元全日本キックチャンピオン石川直生「全盛期の自分を超えたい」引退後も挑戦し続ける理由とは…(前編)
キックボクシングジムに入門。プロへの階段を登り始めた
――キックボクシングを始めたのはいつですか? 石川:中学3年生です。クラブ活動が終わった夏、すぐにキックボクシングジムに入門しました。 ――ジムにはどのくらいのペースで通っていましたか? 石川:土日以外の平日、毎日通いました。学校から帰ってきて夜7時~10時ごろまで練習に明け暮れました。 ――その時から「プロを目指そう」と思っていましたか? 石川:もちろんです。スパーリングも最初は攻撃が全く当たらないのが、練習するに連れ当たるようになり、実力がぐんぐん上がりました。日々自分の成長を感じるようになって、部活よりも楽しかったですね。 ――プロデビューのきっかけを教えてください。 石川:当時キックボクシングはプロテストがあったんです。僕もプロテストを受けてデビュー戦が決まりました。 でも自分でも覚えていないんですが、父には「プロにはならない」と約束をしていたらしいんです(苦笑)。 ――なぜ、プロにはならない約束をしたのですか? 石川:危険だからです。父の中に「祖父が作った会社をいつか僕が継いでくれるんだろう」という思いがありました。 デビュー戦が決まって「プロデビューする」と伝えたら初めて父が「約束が違うだろ!」と。 父に反抗したことはなかったけど、その時は「僕がやりたいこと見つけたんだから!」と喧嘩になりましたね。でも最終的には「本気でやるならもう知らねえ。しっかりやれよ!」と言ってくれました。

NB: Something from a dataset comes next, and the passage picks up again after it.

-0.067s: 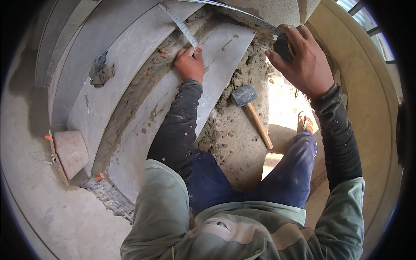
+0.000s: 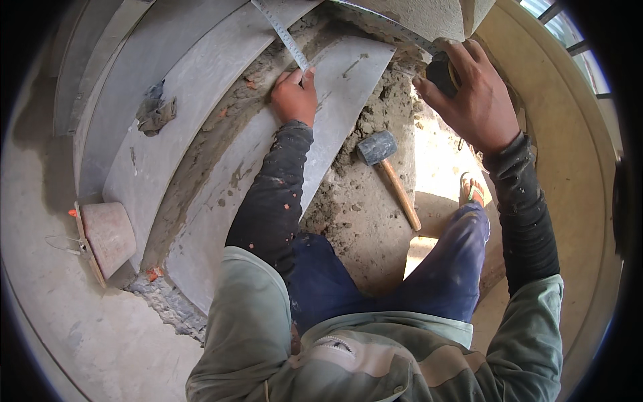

運動会のような感覚のデビュー戦、全日本キックでの活躍
――デビュー戦は覚えていますか?緊張で記憶が飛んでしまうこともあると聞きますが。 石川:大体覚えています。選手によると思いますが、僕の場合、緊張よりもリングは自分の表現の場所という気持ちがあって、運動会みたいな感覚でした。 ――運動会みたいな感覚とは? 石川:運動会ってみんなで 1ヶ月前、2ヶ月前から練習するじゃないですか。その日に向けて一生懸命みんなで練習して友達、家族、親戚とかが見ている中で練習の成果を披露する。運動会でいえばリレーとか徒競走で一番になるという感覚と似ています。 もちろん運動会だって緊張もするし、緊張しないと集中力も上がらない。格闘技の場合は痛みや負けたら辛いというのもあるけれど、辛さ怖さ以上に楽しい気持ちが上回ります。だから現役時代に66戦も戦えたのだと思います。 ――ニュージャパンキックボクシング(NJKF)からデビューして、その後、全日本キックへ移籍しています。 石川:元々うちの岩本道場(現:青春塾)は全日本キックに所属していました。しかし、全日本キックの代表と岩本道場の先生との関係が悪化し、ジムの代表何人かが全日キックを辞めて、NJKFを設立。 僕はNJKFで1度デビューしましたが、新しい団体だったので運営が上手くいかず、僕が「試合したい」と言っても試合が組まれないこともあったんです。それで岩本道場ごと全日本キックに戻り、そのタイミングで道場名も「青春塾」に変更しました。 ――2005年「IKUSA GP」に出場し、準優勝していますね。 石川:「IKUSA GP」があった当時、全日本キックのフェザー級の選手層が厚かった。僕と山本元気、山本正真弘、前田尚紀の4人がフェザー級だったんですが、あらゆる団体のチャンピオンや外国人選手が来ても全日本キックのフェザー級には勝てなかった。 「IKUSA GP」は、K-1のHAYATO選手やTURBO選手をエースに開催していた大会。大会参加募集の知らせを聞いて僕は「IKUSA GPに出る。全日本キックが最強だと証明してくる」と、試合後のリングで言っちゃったんです。 結果的に山本正真弘と2人で出場し、決勝戦は僕と山本の全日本キック選手同士で戦いました。決勝で山本に負けたものの宣言通り「全日本キック最強」を証明しました。